= STUDY MATERIAL =
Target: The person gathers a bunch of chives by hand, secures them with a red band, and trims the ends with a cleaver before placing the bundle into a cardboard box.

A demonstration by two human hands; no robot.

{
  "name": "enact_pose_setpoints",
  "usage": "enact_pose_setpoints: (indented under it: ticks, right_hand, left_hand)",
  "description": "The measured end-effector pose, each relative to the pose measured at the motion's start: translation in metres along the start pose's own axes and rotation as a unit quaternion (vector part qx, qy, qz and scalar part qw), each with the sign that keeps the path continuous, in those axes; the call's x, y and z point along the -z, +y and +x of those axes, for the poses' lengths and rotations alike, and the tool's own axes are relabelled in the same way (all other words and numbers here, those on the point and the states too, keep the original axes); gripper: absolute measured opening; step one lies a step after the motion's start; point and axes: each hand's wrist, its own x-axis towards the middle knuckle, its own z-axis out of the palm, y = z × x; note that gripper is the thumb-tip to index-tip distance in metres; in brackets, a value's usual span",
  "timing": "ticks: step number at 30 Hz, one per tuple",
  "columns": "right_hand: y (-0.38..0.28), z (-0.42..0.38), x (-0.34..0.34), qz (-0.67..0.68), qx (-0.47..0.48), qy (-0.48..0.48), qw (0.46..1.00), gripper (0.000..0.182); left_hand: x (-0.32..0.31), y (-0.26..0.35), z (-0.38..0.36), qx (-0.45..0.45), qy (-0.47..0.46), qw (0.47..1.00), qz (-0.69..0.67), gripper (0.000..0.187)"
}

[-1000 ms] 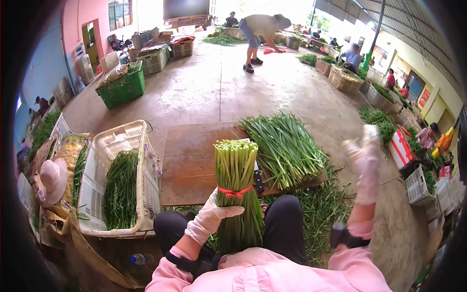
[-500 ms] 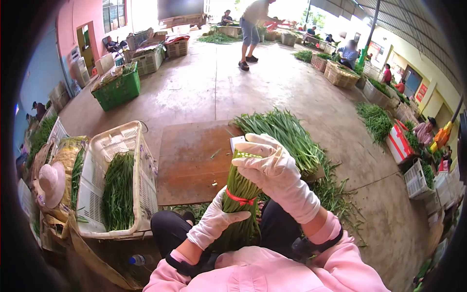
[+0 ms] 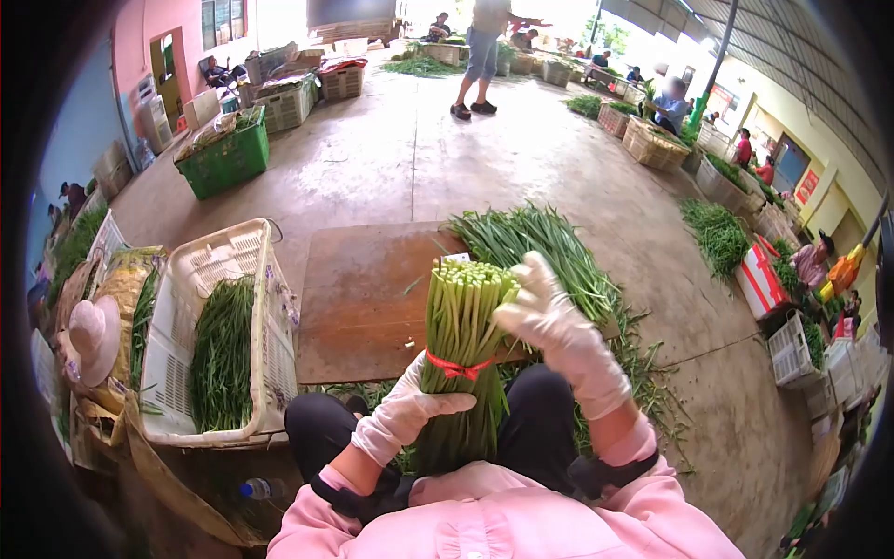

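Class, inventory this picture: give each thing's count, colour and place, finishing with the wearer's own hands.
Tied bunch: one, green, upright in the left hand
Tie: one, red, around the bunch
Board: one, brown, front centre
Leafy pile: one, green, board's right side
Loose leaves: uncountable, green, floor at right
White crate: one, holding greens, left of board
Hat: one, pale pink, far left
Bottle: one, clear and blue, lower left
Green crate: one, back left
Standing person: one, blue shorts, back centre
Other people, baskets: several, too small to count surely, background
Left hand: one, white-gloved, gripping bunch
Right hand: one, white-gloved, beside bunch's top
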Motion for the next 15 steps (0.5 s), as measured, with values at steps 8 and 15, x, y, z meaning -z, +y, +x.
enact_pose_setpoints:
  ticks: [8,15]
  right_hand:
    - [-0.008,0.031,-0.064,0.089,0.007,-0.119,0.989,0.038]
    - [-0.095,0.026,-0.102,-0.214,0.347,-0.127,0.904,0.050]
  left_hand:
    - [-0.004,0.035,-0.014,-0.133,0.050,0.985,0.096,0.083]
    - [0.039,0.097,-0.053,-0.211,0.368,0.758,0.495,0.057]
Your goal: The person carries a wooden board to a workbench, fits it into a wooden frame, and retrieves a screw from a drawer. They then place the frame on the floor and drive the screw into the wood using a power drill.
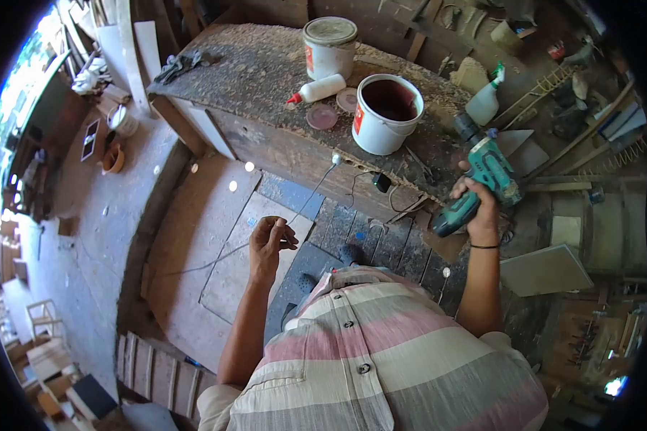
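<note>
My right hand (pixel 479 210) grips the handle of a teal cordless drill (pixel 490 172), which points up and back over the right end of a rough wooden workbench (pixel 259 72). My left hand (pixel 269 243) is raised below the bench front, its fingers pinched on a thin wire (pixel 305 201). The wire runs up to a small white piece (pixel 336 159) at the bench edge and trails down to the left across the floor.
On the bench stand an open white bucket (pixel 386 106) with dark liquid, a lidded white tub (pixel 329 46), a glue bottle (pixel 318 90) lying down, two lids and a spray bottle (pixel 484 102). Planks, boards and clutter surround the floor; a flat panel (pixel 545 269) lies right.
</note>
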A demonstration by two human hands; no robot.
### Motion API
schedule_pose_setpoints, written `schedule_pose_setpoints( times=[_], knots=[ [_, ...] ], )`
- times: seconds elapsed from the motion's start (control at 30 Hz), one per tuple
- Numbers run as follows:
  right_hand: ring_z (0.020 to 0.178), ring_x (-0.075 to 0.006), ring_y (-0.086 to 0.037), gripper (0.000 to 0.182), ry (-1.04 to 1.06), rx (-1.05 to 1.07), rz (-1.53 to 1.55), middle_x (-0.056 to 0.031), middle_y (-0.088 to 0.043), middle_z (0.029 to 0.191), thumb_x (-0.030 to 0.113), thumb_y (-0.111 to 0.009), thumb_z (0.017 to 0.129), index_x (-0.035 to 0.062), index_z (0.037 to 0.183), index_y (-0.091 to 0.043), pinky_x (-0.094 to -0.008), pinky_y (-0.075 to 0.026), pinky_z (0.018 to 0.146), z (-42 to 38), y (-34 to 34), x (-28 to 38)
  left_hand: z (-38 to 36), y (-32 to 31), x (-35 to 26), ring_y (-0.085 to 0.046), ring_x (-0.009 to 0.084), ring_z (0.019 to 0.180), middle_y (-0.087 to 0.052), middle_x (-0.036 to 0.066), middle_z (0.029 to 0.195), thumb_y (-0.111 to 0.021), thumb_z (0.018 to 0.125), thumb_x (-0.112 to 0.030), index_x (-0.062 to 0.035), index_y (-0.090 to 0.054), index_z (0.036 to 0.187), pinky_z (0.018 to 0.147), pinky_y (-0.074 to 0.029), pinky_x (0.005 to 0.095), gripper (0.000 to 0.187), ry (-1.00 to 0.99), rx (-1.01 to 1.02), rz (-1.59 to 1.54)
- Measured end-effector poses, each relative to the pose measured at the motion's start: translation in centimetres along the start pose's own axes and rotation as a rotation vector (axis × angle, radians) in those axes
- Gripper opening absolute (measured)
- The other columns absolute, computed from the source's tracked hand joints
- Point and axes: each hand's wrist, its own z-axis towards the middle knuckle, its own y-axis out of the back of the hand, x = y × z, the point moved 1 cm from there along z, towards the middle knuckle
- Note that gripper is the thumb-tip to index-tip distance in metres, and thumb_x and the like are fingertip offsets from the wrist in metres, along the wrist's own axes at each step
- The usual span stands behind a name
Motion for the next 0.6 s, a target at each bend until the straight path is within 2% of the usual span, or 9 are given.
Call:
schedule_pose_setpoints(
  times=[0.03,0.17,0.33,0.5,0.6],
  knots=[
    [0.069,-0.0181,-0.054,0.037,-0.008,0.028,0.055,-0.0066,-0.055,0.074,0.008,-0.064,0.082,-0.0058,0.114,-0.052,-0.0312,-0.046,0.068,-0.7,-1.0,-0.2,0.4,-0.2,-0.2,-0.062,0.0149,0.069,-0.062,0.006,0.081,-0.056,0.096,-0.026,-0.0041,-0.055,0.097,0.062,-0.052,0.0279,0.022,-0.006,0.018,-0.002],
    [0.068,-0.0180,-0.054,0.030,-0.050,0.055,0.153,-0.0052,-0.052,0.071,0.007,-0.065,0.081,0.0003,0.107,-0.050,-0.0324,-0.046,0.069,-1.3,-2.5,-2.9,1.0,-0.9,-0.7,-0.063,0.0147,0.069,-0.062,0.006,0.081,-0.056,0.096,-0.026,-0.0048,-0.055,0.097,0.062,-0.052,0.0275,0.022,-0.020,0.097,0.001],
    [0.065,-0.0192,-0.054,0.026,-0.088,0.053,0.154,-0.0051,-0.053,0.071,0.009,-0.066,0.077,0.0031,0.098,-0.053,-0.0337,-0.046,0.067,-2.0,-4.9,-3.7,0.7,-1.0,-1.1,-0.063,0.0148,0.069,-0.062,0.006,0.080,-0.056,0.096,-0.027,-0.0054,-0.056,0.094,0.063,-0.052,0.0279,0.022,-0.019,0.131,-0.025],
    [0.065,-0.0191,-0.055,0.026,-0.098,0.140,0.167,-0.0051,-0.053,0.070,0.009,-0.066,0.075,0.0043,0.097,-0.053,-0.0356,-0.046,0.069,-2.1,-6.9,-4.4,0.8,-0.9,-1.4,-0.063,0.0156,0.072,-0.063,0.007,0.081,-0.054,0.097,-0.029,-0.0043,-0.057,0.094,0.067,-0.053,0.0292,0.025,-0.030,0.140,-0.047],
    [0.065,-0.0162,-0.052,0.023,-0.147,0.218,0.151,-0.0023,-0.049,0.069,0.013,-0.063,0.076,0.0065,0.096,-0.052,-0.0340,-0.045,0.071,-2.6,-8.7,-4.5,1.1,-1.4,-2.2,-0.063,0.0170,0.077,-0.063,0.008,0.084,-0.053,0.097,-0.030,-0.0028,-0.057,0.096,0.072,-0.053,0.0303,0.027,-0.037,0.154,-0.097]
  ],
)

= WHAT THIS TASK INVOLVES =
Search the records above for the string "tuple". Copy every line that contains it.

= YOUR RESPONSE =
  "timing": "ticks: step number at 30 Hz, one per tuple",
- times: seconds elapsed from the motion's start (control at 30 Hz), one per tuple

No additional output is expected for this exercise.